When we separate two variables by an ‘*’, R will include both variables plus an interaction term multiplying the two variables with one another in the model. The name provided to the interaction term will be the names of the two variables separated by a colon as in the example above (“pid:right_trackRight Direction”).

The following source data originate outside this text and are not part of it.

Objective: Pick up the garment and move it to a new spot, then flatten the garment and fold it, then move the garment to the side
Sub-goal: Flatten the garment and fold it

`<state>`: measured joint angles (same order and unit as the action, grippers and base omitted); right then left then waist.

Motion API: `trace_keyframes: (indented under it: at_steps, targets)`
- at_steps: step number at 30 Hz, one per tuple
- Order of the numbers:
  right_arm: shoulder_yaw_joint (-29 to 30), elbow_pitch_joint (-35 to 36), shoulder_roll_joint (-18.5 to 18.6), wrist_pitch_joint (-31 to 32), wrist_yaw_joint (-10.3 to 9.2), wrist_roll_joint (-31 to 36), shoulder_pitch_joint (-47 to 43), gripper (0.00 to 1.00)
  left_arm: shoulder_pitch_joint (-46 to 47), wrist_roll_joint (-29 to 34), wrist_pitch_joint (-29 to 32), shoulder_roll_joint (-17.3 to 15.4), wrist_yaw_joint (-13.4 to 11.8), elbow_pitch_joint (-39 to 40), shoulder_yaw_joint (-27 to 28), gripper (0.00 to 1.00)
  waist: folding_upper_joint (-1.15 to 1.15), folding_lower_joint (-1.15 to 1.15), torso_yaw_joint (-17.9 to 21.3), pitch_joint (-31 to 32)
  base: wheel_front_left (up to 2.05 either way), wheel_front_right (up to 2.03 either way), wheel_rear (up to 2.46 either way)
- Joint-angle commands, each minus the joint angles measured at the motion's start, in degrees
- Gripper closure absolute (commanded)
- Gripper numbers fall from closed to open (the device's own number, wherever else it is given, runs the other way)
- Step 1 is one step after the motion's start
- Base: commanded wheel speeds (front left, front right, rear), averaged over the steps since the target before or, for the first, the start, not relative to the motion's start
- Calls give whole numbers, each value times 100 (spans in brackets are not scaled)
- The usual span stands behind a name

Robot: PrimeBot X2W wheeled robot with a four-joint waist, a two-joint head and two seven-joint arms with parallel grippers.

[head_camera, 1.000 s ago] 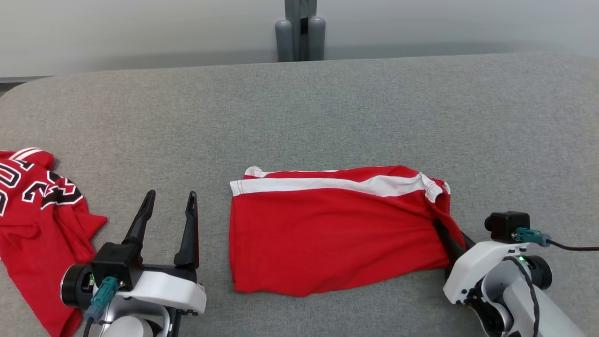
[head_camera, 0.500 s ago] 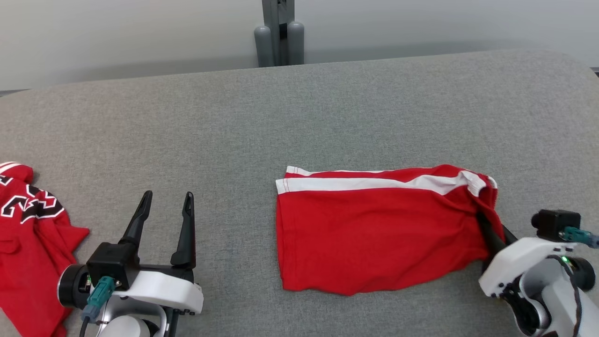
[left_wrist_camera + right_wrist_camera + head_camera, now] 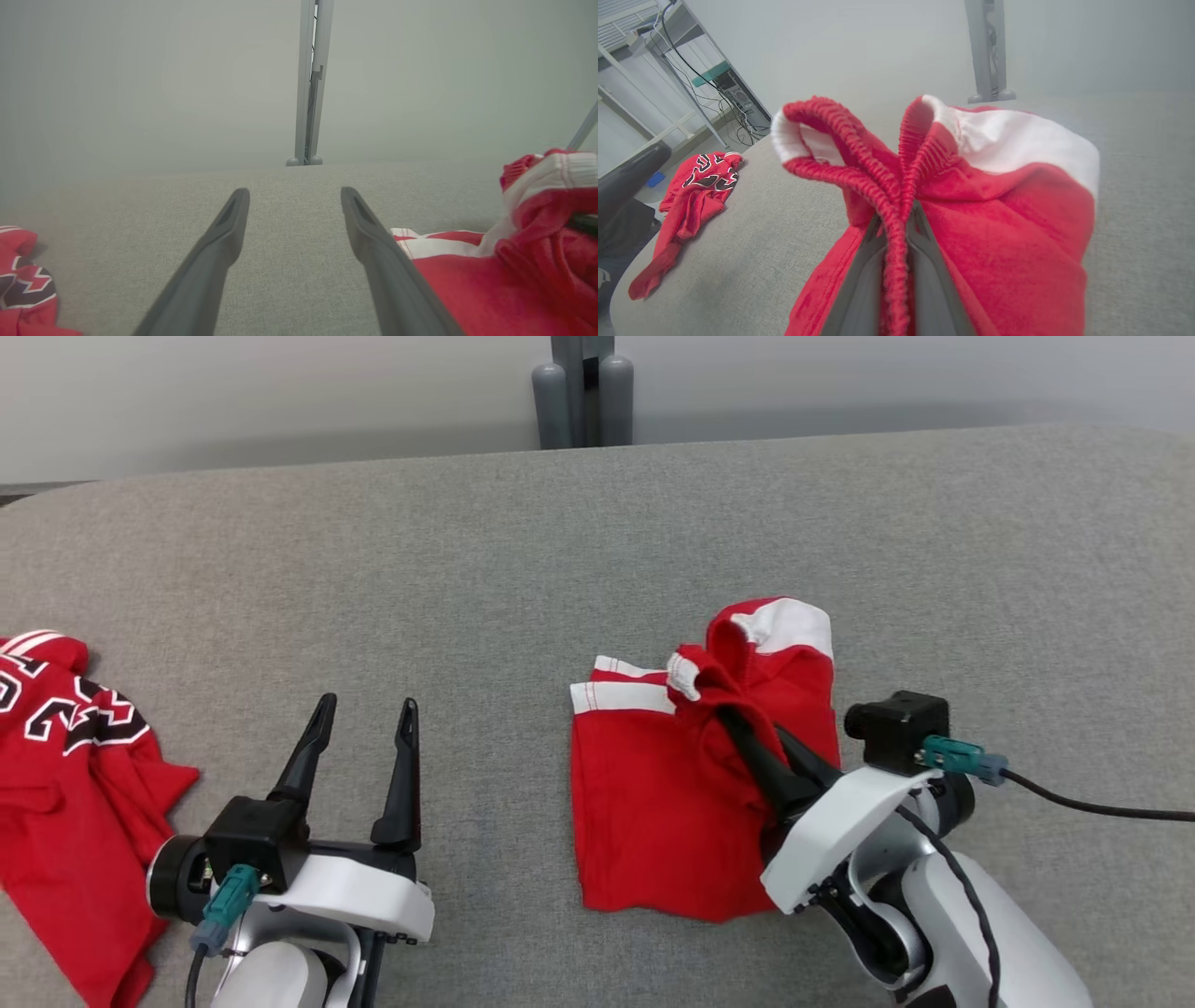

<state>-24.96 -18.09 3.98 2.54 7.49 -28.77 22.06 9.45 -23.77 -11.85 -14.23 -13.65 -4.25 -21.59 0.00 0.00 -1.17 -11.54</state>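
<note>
The garment (image 3: 653, 803) is a pair of red shorts with a white side stripe, lying on the grey table (image 3: 597, 541) right of centre. My right gripper (image 3: 724, 714) is shut on its elastic waistband and holds that end lifted and doubled over the rest of the cloth. In the right wrist view the ribbed waistband (image 3: 896, 205) is pinched between the two fingers. The garment (image 3: 514, 266) also shows at the right of the left wrist view. My left gripper (image 3: 366, 711) rests open over bare table at the lower left, holding nothing, as the left gripper (image 3: 294, 200) shows from its wrist.
A second red jersey (image 3: 65, 784) with black and white lettering lies crumpled at the table's left edge; the jersey (image 3: 691, 196) also shows in the right wrist view. A grey post (image 3: 583, 392) stands behind the table's far edge. Shelving with cables (image 3: 691, 79) is off the left side.
My right gripper has lifted the waistband end of the shorts and carried it leftward over the rest of the cloth, so the flat rectangle is now folded over. The left gripper stays open.
</note>
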Motion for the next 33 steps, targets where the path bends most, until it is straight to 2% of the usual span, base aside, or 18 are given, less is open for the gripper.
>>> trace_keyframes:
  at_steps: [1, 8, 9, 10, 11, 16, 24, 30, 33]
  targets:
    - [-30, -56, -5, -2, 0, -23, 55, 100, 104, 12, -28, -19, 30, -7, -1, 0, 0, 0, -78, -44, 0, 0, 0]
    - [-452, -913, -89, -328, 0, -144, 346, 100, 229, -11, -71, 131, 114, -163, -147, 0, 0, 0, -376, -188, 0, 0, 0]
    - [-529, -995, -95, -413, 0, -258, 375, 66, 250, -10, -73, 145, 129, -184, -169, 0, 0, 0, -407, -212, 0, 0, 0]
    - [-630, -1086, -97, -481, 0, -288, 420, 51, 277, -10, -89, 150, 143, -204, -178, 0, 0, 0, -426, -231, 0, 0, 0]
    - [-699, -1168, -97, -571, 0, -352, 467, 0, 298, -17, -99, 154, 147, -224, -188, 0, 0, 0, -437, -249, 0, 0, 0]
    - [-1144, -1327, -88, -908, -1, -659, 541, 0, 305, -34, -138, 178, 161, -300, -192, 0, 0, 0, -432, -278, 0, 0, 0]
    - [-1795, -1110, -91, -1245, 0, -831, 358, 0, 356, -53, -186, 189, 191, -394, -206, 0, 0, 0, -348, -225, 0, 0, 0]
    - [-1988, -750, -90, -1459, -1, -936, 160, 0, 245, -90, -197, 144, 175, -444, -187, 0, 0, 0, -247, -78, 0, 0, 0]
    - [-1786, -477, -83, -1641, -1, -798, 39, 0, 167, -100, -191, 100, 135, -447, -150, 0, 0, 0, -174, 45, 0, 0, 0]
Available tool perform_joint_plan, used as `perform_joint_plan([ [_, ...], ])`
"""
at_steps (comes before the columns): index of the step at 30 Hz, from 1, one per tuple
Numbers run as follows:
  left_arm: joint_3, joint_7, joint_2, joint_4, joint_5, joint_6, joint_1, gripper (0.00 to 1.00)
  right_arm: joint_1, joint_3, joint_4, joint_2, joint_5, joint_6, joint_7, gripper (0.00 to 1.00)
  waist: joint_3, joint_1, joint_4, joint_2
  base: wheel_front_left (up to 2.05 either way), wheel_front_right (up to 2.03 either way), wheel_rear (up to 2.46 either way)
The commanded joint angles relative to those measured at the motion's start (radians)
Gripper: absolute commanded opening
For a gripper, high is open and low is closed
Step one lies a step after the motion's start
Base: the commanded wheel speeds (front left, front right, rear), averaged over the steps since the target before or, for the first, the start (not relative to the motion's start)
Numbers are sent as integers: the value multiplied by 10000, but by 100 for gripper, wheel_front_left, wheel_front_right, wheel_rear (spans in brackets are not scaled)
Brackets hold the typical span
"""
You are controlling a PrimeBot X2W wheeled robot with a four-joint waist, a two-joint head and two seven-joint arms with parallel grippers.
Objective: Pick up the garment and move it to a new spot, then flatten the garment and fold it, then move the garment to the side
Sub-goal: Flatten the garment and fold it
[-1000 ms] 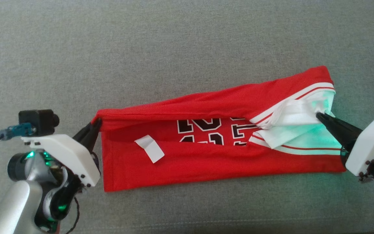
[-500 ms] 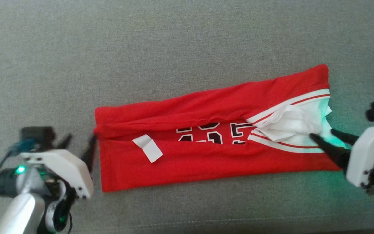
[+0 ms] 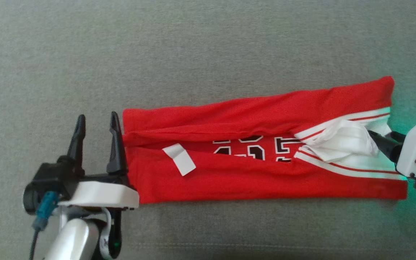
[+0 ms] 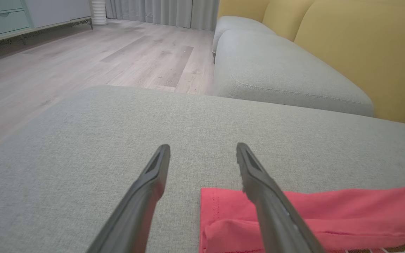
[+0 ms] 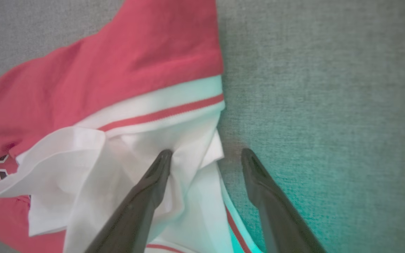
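A red garment (image 3: pixel 251 173) with white trim, black-and-white numbers and a white tag lies folded into a long strip on the grey cushion. Both long sides are folded in toward the middle. My left gripper (image 3: pixel 98 121) stands open just off the strip's left end (image 4: pixel 223 211), its right finger (image 4: pixel 258 182) along the red edge, nothing between the fingers. My right gripper (image 5: pixel 205 156) is open at the strip's right end; its left finger (image 5: pixel 153 182) rests on the bunched white collar (image 5: pixel 118 158), the other finger over bare cushion. In the head view that gripper (image 3: pixel 383 139) touches the white part (image 3: pixel 341 144).
The grey cushion (image 3: pixel 193 54) spreads wide around the garment. The left wrist view shows a wooden floor (image 4: pixel 83 59) beyond the cushion's edge, another grey seat (image 4: pixel 276 73) and a yellow backrest (image 4: pixel 364 45) to the right.
Both grippers let go of the garment's ends and opened. The top fold dropped flat onto the strip. The left gripper turned to point up the view. The head camera shifted, moving the scene rightward.
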Motion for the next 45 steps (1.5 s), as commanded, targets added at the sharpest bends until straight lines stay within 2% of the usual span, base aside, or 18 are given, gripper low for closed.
perform_joint_plan([
  [1, 362, -131, 88, -253, 83, 8, -117, 100, -180, 135, -302, -57, -29, 67, 121, 100, 43, 0, 125, 0, 0, 0, 0],
  [8, 345, -504, -522, 386, 174, -253, 150, 100, 105, 639, -186, 643, 319, 67, 935, 99, -89, 0, 397, 0, 0, 0, 0],
  [9, 376, -514, -601, 436, 177, -303, 182, 100, 160, 704, -246, 722, 388, 67, 946, 44, -126, 0, 410, 0, 0, 0, 0],
  [10, 413, -520, -676, 466, 205, -347, 214, 100, 201, 650, -282, 841, 455, 67, 896, 0, -170, 0, 414, 0, 0, 0, 0],
  [15, 756, -527, -1053, 328, 473, -561, 499, 100, 61, -191, -403, 952, 614, 67, 510, 0, -449, 0, 316, 0, 0, 0, 0],
  [22, 1227, -529, -1470, 188, 711, -925, 1018, 100, -603, -2626, 60, -95, 33, 67, -134, 0, -882, 0, 212, 0, 0, 0, 0],
  [24, 1311, -529, -1542, 215, 749, -1050, 1151, 100, -809, -3022, 79, -409, -11, 67, -167, 0, -987, 0, 193, 0, 0, 0, 0],
  [27, 1433, -529, -1626, 287, 825, -1200, 1347, 100, -1118, -3152, -492, -372, 228, 67, 31, 0, -1189, 0, 128, 0, 0, 0, 0],
  [31, 1576, -529, -1694, 442, 1027, -1364, 1651, 100, -1113, -2152, -1805, 109, 753, 67, 847, 0, -1536, 0, 0, 0, 0, 0, 0],
  [34, 1666, -530, -1746, 547, 1145, -1482, 1824, 100, -680, -985, -2677, 893, 1100, 67, 1562, 0, -1741, 0, -34, 0, 0, 0, 0],
  [37, 1696, -530, -1795, 583, 1258, -1595, 1827, 100, -89, 66, -3007, 1804, 1201, 67, 1808, 0, -1783, 0, 44, 0, 0, 0, 0],
  [41, 1534, -530, -1847, 700, 1335, -1719, 1601, 100, 359, 1232, -2511, 2256, 1033, 67, 992, 0, -1653, 0, 342, 0, 0, 0, 0],
  [45, 1278, -530, -1873, 851, 1319, -1764, 1389, 100, 363, 1999, -1158, 2294, 1503, 67, -838, 0, -1607, 0, 725, 0, 0, 0, 0],
])
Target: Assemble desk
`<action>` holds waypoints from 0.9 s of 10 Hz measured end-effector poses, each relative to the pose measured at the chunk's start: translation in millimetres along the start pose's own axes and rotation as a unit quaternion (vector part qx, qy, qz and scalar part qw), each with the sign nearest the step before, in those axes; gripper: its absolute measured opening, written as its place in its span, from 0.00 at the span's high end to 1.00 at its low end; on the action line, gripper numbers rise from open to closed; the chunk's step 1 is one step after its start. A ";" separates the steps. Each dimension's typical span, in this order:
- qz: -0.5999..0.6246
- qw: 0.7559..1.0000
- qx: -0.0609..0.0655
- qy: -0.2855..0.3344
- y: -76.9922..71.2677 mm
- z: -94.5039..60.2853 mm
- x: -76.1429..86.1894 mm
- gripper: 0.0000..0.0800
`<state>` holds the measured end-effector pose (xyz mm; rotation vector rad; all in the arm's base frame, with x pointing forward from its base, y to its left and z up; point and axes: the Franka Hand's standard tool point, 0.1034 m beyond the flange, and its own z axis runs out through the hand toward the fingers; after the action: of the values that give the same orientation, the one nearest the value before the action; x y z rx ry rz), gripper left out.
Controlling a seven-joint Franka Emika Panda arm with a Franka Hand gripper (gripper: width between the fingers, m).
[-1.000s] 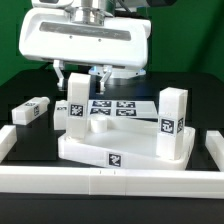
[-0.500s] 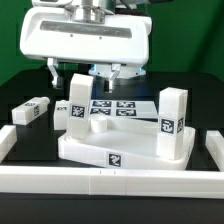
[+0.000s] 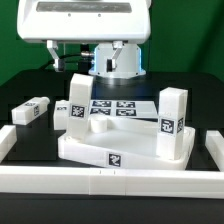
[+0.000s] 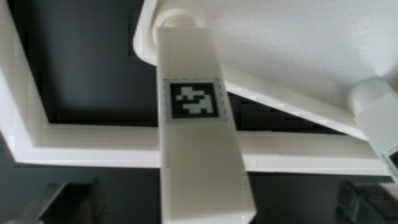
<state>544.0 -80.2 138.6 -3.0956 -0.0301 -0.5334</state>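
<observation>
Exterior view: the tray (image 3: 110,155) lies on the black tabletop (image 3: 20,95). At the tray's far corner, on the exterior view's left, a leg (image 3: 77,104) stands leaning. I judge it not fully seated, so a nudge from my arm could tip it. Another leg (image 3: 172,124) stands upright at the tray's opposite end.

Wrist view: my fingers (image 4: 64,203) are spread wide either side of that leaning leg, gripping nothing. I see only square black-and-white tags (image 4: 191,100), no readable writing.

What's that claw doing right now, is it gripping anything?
Gripper: open, holding nothing; it hangs above the white leg standing in the tabletop.
</observation>
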 end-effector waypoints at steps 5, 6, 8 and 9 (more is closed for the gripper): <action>-0.007 0.995 0.021 -0.095 -2.5 13.8 -11.1 0.19; -0.006 0.990 0.035 -0.137 -2.9 12.0 -15.0 0.19; -0.002 0.984 0.052 -0.173 -5.7 12.5 -9.4 0.19; -0.003 0.984 0.051 -0.170 -5.5 13.6 -10.0 0.19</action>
<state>539.0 -74.8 122.4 -3.0448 -0.0637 0.0042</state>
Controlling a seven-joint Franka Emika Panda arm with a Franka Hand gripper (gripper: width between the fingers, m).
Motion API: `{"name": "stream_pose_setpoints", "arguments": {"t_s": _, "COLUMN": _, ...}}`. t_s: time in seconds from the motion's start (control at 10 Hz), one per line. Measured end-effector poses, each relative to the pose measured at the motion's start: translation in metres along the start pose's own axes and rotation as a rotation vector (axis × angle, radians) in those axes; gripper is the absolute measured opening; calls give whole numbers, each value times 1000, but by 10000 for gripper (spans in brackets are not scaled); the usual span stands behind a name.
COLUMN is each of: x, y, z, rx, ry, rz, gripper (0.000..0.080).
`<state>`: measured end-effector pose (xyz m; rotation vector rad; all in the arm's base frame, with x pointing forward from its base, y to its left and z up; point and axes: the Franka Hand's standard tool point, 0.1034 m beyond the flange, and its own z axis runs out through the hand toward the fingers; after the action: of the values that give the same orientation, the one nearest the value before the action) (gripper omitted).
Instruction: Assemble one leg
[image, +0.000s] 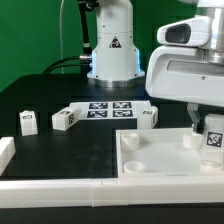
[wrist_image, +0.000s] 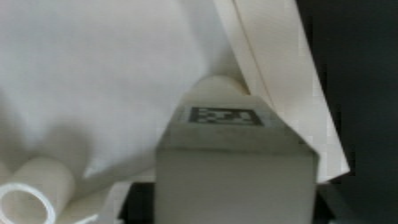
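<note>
Leg: a small white block (image: 213, 137) with a black-and-white square tag. It is at the exterior view's far right, under the robot's hand and over the right end of the tabletop piece.
Wrist view of the leg: the tagged block fills the lower centre, very close to the camera.
Gripper: the gripper (image: 206, 127) appears clamped on the leg, its fingers drawn in to the block's width. The pads are mostly hidden, so this is judged from how the block hangs beneath the hand.
Tabletop piece: a large flat white tray-like square (image: 160, 168) with a raised rim, lying beneath the leg.
Corner hole: a round socket (wrist_image: 27, 200) shows in the wrist view, off to one side of the leg and not under it.
Spare legs: three similar blocks (image: 27, 122) sit on the black table, well apart from the hand.
Marker board: a flat white board (image: 108, 108) with four tags lies between two of the spares.
Risk, alignment: the leg may come down beside the socket and catch on the rim, because the hole looks offset from it.
Risk, grip: the block could twist or slip if it is pressed down off-centre.
</note>
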<state>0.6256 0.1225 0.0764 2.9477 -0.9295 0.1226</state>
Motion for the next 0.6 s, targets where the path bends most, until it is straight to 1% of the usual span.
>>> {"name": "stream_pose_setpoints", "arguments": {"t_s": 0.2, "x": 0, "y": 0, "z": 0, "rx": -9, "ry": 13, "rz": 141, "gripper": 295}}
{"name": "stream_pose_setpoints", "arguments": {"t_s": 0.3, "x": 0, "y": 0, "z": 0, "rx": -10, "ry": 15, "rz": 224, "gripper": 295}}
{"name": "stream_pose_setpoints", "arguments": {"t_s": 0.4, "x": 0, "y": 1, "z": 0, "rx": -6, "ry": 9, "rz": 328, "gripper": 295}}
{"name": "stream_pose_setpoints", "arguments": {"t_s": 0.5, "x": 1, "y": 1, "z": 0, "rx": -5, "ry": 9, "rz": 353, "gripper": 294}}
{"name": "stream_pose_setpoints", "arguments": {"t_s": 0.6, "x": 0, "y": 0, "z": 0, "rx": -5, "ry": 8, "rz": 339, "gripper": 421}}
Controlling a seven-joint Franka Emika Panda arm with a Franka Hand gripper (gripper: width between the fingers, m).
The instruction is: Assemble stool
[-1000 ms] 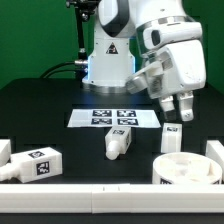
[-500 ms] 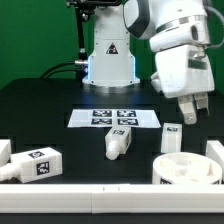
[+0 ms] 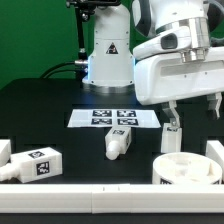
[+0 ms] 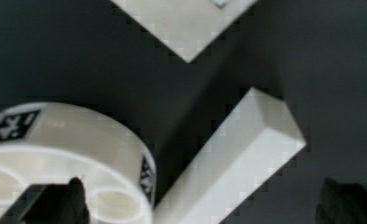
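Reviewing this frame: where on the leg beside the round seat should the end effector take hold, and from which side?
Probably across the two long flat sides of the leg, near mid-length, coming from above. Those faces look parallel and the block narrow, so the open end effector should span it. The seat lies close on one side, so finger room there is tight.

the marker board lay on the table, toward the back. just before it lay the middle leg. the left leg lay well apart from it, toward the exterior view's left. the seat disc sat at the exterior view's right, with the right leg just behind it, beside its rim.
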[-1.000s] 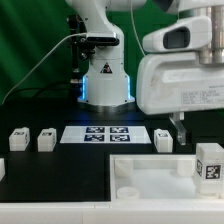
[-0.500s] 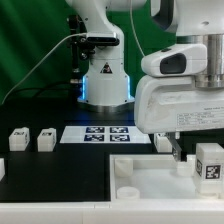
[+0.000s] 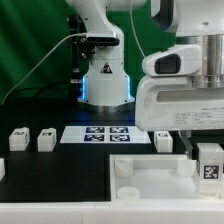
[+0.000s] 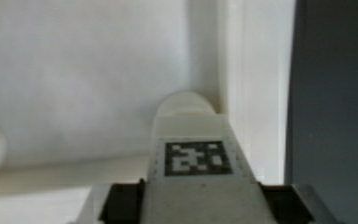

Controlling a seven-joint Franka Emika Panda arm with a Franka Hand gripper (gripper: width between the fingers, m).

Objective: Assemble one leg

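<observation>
The leg [image 3: 209, 163] is a small white post with a black-and-white tag. It stands upright at the right corner of the large white tray-like board [image 3: 150, 176]. My gripper [image 3: 207, 151] is down over the leg, with one finger [image 3: 190, 147] showing at its left side. In the wrist view the leg [image 4: 197, 140] fills the space between the jaws of my gripper [image 4: 206, 205]. The dark pads [image 4: 133, 203] press against both of its sides. The leg's foot is hidden.
Two more white legs [image 3: 18, 138] [image 3: 46, 139] stand at the exterior view's left and a third [image 3: 164, 139] just behind the board. The marker board [image 3: 104, 133] lies in the middle, in front of the robot base [image 3: 106, 85]. Cables hang at the back left.
The hand came down beside the standing leg. The visible finger then moved right, up against the leg. The leg itself has not moved.
</observation>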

Including an interaction term follows the same principles when using a logistic model. We demonstrate that here by predicting whether the person says the US is heading in the “right direction” (1) or not (0) (right_track). We use the following predictor variables: (1) vote2016, which records who the respondent reported voting for in the 2016 Presidential election (Hillary Clinton = 0, Donald Trump = 1; vote2016); age in years (age); and place of residence (rural_urban). We add an interaction between vote2016 and age in this example:
#Run the model and store results
righttrack_int <- glm(right_track ~ vote2016 * age + rural_urban,
family = "binomial", data = anes)
#Summary of results
summary(righttrack_int)
Call:
glm(formula = right_track ~ vote2016 * age + rural_urban, family = "binomial",
data = anes)
Coefficients:
Estimate Std. Error z value Pr(>|z|)
(Intercept) -2.952141 0.344679 -8.565 < 2e-16 ***
vote2016Trump Vote 2.820292 0.373350 7.554 4.22e-14 ***
age -0.009465 0.006296 -1.503 0.1328
rural_urbanRural 0.208129 0.111289 1.870 0.0615 .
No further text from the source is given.